But don't you think what we saw,
and just so people know
who maybe aren't intimately familiar
with the bond market.
So the bond market's getting bid
through all of this.
Aggressively bid.
Yields are down
just in the past week
since all this started happening.
And don't you think
that some of that is just
the fixed income community, just front running further central banking actions, like
aggressive central bank burring into the market.

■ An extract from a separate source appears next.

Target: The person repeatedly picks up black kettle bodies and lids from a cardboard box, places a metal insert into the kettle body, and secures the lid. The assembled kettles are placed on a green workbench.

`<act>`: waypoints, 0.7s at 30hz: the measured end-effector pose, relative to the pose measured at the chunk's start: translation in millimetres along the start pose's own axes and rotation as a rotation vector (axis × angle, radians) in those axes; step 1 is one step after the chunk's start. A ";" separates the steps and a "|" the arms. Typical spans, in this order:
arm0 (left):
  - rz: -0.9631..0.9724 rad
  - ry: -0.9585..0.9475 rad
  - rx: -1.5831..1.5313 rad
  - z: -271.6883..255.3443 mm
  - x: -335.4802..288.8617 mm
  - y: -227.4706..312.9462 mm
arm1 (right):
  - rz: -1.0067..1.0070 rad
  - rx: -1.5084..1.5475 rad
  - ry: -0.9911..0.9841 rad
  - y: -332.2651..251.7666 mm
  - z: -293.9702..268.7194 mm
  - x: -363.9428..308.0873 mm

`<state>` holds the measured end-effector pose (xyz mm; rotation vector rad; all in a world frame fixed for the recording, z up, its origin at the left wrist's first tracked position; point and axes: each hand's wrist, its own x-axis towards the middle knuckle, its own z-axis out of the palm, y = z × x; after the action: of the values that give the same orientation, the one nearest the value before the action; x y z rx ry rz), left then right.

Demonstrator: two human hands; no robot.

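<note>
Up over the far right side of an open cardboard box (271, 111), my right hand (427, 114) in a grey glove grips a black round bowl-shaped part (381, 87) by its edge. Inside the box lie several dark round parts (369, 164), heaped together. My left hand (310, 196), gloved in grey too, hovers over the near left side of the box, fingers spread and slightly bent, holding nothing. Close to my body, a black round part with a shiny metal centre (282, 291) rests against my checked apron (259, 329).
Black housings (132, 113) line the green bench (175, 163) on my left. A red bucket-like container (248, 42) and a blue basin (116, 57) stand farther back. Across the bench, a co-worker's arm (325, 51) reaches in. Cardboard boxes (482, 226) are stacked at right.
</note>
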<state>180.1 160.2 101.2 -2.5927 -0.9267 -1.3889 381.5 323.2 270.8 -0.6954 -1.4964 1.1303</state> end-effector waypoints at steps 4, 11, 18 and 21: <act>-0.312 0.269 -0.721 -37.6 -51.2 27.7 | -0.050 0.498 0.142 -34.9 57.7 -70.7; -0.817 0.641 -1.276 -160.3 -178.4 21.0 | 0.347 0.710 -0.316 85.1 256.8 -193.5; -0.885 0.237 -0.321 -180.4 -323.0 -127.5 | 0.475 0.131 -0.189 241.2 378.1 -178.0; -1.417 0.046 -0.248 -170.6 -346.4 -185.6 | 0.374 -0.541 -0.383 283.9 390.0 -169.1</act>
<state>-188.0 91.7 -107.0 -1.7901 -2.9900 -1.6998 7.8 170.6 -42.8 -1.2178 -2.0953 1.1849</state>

I think some of it's, I think it's probably primarily safety at this point, because I still
think the big aha moment or the big oh shit moment coming for Wall Street that hasn't hit most
of Wall Street yet is they're going to go burr into an inflation spike. They're going to go burr in
a hundred dollar oil. They're going to go burr into five dollar copper. And that, and they're going to
do that to contain yields. I mean, the yields we've seen so far, particularly in the long-dated
treasury market, that makes sense, right? There is still a reflexive response. The question will then get to be
when the inflation numbers get worse because of the supply chain disruptions. When,
just think about the fertilizer. Yeah. Like the food prices this fall are going to
have to be astronomical.
Yeah, there'll be an increase and there'll be, you know, energy.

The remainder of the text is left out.